Laura Lipsey Atlanta Ga
- Friday July 12, 2002 at 2:14 pm
Dear Laura Lipsey, Mr. Goldhaguen book is not an scholarly book in any sens of the imagination besides all its "foot notes". May I recommend Ordinary Men 1992, by Christopher R. Browning, from which Mr. Goldhaguen draws some of his conclusions? Sincerely,
Gogol Charlemagne Conn. USA
- Friday July 12, 2002 at 3:24 pm
Dear Laura It always take me by surprise to see how big and intransitive discrepancies among our two nations had grown. Given the fact that you are of interetnic background you should try to play a more constructive role in attempts to bring peace to Balkan, rather than spilling out poisonuos lies and untruths about whole nations.
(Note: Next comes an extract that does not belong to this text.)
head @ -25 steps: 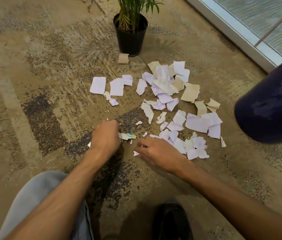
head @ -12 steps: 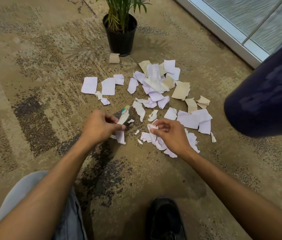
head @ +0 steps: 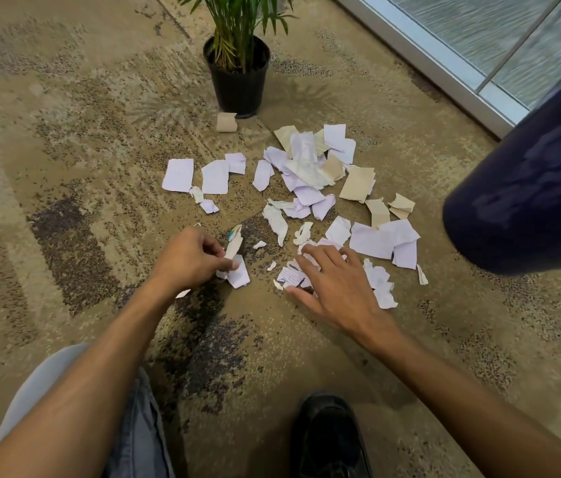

As a medical doctor I could give you rather interesting perspective of what is your letter teling me about your confused personality, complexes of minor value and selfhatred projected on somebody else. It is a potent mechanism of denial, but one that will eventualy fire back on you. But I will not, becouse you are probably just a troubled youth with extricated roots, trying to cope with the harsh reality of beeing expatriate and therefore having to put an excepcional effort in achieving things that were your birthwright. But dont put that effort to etnic hatred cause it is a vicious closed circle that will eventually explode leading to more serious consequences. As a Serbian however, I can not just stand and take the amount of misinformations (better word for lies), that you spilled over. As a 5 year old you witnessed serbian crimes which given the fact that you are a student now (let say arround 20 years old), puts them back in 1987. You should contact ICTY and stand as a witness on Milosevic trial. Your credibility is no worse than of other Albanian "witnesses" Thank you for revelation regarding Albanian role in saving Jews and Serbs in WWII. I bet that SS Wafen divizion "Skenderbeg" played a major role in it. You are not a rasist (even though slavs are not liars and Arabs are not primitive);You are a demagogue which is far more dangerous to you and your surrounding. Thank you all for an outstanding discussion.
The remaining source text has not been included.